Die Möglichkeit, seinen Gedanken & Gefühlen Ausdruck zu verleihen, verhindert dass sich Themen innerlich aufstauen. Zusammen mit seinem Coach gewinnt er Zugriff auf seine ganz persönlichen Bewältigungsmechanismen & Ressourcen. Den „Kopf freibekommen“ durch regelmäßige Bewegung an der frischen Luft ist eine seiner Strategien, die er vor lauter Schreck völlig aus den Augen verloren hatte.
Sie nehmen sich Zeit für die Abschieds- und Trauerarbeit, nicht ohne den Blick ab und zu schon nach vorne zu wenden. Was könnte positiv sein an dieser Situation? Ist einer der zunächst seltsam anmutenden Fragen, die der Coach stellt. Aber tatsächlich kommen sie gemeinsam auf ein paar interessante Aspekte. Allein hätte Sven den Schritt aus der beruflichen Comfort Zone nie gemacht. So bekommt er die Chance wirklich nochmal was ganz Neues auszuprobieren. An der Erfahrung zu wachsen und eine ganz eigene Lernkurve daraus zu machen.
Das Bewältigen & Verarbeiten solch prägender Einschnitte im Berufsleben ist zweifelsohne ein Kraft- & Balanceakt – doch es ist eben gleichsam auch die Lösung, der entscheidende Schritt nach vorn – und nicht das Problem.

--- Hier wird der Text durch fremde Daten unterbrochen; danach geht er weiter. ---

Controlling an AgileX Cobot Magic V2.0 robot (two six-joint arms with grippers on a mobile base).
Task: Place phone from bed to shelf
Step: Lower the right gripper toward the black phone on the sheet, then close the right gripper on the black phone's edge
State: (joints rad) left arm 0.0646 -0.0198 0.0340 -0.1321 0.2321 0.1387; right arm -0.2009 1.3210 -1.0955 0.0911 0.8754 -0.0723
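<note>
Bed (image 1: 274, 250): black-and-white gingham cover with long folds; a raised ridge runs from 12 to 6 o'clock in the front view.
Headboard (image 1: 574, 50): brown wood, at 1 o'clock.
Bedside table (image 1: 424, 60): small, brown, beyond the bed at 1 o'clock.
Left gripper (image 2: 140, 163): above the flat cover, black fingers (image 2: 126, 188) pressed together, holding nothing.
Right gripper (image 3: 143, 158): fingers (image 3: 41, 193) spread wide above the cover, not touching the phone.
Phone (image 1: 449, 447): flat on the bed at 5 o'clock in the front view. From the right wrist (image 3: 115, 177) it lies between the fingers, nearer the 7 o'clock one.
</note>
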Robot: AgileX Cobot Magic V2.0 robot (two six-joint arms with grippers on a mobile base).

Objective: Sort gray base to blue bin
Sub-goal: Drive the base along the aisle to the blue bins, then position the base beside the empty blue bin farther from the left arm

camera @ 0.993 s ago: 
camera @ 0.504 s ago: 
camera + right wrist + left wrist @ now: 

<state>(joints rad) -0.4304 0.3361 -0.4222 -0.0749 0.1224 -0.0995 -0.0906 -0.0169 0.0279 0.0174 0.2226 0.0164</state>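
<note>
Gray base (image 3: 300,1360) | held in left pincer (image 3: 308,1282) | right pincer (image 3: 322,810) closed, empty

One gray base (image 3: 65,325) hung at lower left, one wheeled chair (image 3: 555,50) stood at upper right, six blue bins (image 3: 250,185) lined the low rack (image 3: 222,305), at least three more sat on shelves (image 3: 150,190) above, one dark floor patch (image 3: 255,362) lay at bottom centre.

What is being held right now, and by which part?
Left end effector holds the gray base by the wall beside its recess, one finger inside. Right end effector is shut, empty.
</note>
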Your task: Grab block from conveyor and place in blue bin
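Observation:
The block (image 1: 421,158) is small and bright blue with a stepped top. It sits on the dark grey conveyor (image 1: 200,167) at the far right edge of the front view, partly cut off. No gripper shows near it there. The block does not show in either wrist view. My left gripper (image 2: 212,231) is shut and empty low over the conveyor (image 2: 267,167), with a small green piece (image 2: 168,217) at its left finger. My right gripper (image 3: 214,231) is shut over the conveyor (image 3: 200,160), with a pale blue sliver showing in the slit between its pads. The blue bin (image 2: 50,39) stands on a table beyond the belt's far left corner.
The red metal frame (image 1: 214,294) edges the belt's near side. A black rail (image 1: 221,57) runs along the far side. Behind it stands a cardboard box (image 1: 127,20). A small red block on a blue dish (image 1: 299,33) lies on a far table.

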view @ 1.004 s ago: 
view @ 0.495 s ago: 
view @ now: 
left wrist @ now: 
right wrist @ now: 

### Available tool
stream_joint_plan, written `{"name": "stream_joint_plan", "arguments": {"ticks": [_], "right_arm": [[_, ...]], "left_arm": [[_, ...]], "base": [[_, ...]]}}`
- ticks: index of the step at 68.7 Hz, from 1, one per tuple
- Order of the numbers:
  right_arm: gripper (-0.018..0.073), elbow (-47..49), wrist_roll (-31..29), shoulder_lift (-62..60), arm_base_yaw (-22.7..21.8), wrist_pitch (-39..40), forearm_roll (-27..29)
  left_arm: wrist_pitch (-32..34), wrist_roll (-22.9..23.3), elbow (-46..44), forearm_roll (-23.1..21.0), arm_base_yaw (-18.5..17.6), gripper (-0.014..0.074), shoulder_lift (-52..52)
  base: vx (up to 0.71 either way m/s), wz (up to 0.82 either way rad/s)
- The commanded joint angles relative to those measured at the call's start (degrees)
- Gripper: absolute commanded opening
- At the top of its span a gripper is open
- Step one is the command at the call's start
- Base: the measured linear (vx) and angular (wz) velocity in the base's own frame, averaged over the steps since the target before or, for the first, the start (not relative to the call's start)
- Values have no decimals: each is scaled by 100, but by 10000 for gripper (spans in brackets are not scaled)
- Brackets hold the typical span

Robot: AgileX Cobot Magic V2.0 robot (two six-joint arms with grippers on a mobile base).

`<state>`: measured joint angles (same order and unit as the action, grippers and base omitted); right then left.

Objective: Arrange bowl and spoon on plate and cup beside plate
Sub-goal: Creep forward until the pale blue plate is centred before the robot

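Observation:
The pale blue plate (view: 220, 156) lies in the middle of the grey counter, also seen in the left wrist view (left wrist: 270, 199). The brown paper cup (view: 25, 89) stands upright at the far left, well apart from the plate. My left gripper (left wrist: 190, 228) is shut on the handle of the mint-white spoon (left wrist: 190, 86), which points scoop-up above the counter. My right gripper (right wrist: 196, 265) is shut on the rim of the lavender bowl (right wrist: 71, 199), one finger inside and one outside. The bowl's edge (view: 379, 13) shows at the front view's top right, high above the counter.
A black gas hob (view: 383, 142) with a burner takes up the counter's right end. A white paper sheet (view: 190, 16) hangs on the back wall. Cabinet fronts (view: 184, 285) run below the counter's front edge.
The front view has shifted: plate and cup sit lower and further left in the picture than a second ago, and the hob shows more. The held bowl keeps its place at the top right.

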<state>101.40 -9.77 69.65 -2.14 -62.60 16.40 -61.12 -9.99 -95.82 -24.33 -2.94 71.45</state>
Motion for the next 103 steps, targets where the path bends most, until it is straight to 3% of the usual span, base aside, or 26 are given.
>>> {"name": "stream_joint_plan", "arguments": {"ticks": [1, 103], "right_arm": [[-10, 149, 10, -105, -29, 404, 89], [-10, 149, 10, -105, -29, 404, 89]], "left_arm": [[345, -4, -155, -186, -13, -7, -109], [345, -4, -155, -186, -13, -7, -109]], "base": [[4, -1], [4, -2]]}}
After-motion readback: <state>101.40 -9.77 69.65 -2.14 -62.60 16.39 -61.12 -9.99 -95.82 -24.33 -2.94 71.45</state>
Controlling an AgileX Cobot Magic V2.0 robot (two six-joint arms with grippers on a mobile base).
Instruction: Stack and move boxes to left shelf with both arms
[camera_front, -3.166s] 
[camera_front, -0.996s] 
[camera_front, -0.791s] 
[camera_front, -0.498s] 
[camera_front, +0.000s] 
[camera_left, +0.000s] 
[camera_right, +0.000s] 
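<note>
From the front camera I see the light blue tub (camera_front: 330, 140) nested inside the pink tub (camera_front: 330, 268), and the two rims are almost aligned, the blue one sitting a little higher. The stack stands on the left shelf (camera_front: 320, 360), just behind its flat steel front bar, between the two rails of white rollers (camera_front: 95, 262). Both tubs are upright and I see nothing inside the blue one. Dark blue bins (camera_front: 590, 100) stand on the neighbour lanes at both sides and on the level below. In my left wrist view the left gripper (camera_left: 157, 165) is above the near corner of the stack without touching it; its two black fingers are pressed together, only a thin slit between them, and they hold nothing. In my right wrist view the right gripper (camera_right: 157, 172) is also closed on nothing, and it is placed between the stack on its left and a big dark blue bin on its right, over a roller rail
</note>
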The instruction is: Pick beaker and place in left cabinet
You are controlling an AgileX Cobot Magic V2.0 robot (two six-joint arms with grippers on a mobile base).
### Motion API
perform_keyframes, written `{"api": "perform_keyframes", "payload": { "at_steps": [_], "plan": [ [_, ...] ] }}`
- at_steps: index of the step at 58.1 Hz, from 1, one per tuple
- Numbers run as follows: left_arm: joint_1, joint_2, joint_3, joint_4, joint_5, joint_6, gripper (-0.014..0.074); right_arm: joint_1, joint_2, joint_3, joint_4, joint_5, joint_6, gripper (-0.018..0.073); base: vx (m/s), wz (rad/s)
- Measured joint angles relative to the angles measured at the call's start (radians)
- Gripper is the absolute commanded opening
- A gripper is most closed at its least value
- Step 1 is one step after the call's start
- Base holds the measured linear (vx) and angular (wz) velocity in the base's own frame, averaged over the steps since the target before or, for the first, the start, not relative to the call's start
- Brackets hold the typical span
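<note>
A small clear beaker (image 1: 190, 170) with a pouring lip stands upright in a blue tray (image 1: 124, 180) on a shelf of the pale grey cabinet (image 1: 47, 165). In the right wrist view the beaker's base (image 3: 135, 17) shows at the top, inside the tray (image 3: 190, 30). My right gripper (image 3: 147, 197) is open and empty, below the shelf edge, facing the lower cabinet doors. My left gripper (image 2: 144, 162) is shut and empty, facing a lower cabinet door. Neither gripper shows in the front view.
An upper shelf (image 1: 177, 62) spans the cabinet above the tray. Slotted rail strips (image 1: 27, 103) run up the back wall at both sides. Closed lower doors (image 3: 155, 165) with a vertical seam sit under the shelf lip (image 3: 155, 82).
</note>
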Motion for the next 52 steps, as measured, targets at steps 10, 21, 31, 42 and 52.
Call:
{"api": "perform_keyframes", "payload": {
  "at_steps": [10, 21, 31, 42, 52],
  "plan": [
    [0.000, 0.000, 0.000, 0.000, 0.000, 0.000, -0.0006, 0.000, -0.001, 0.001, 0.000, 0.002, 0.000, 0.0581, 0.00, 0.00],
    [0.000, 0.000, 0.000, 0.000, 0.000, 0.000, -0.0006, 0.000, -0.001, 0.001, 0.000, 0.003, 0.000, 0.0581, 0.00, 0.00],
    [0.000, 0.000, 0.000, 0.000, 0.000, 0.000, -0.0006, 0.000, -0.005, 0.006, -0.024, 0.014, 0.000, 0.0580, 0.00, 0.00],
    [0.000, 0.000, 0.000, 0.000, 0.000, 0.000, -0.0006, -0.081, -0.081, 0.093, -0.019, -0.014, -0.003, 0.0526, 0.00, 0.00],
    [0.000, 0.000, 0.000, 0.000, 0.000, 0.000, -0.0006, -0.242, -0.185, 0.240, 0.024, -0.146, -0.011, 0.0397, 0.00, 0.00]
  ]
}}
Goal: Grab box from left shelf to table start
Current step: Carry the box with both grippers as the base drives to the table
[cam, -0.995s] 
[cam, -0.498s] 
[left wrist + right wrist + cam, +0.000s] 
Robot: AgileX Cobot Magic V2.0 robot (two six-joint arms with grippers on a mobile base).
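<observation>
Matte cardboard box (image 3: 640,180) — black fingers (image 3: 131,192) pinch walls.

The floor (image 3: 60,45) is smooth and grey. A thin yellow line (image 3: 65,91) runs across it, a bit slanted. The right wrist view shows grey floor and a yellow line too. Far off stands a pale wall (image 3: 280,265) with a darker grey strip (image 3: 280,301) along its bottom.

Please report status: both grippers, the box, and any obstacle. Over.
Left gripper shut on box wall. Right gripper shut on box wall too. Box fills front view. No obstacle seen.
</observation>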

Sechs Monate später hat Sven seine Traumreise nach Neuseeland gemacht, die er immer verschoben hatte aus Sorge im Job „etwas zu verpassen“. Er ist in ersten Gesprächen mit verschiedenen Auftraggebern, die sein Know-How im Direktmarketingbereich schätzen. Was daraus wird, weiß er noch nicht genau, aber er spürt, dass er gebraucht wird und dass das er etwas anzubieten hat, was die Unternehmenswelt braucht – jenseits seiner alten Arbeitgeber-Marke. Auf die schaut er inzwischen mit Gelassenheit und sogar ein bisschen Dankbarkeit – man sieht sich immer zweimal denkt er.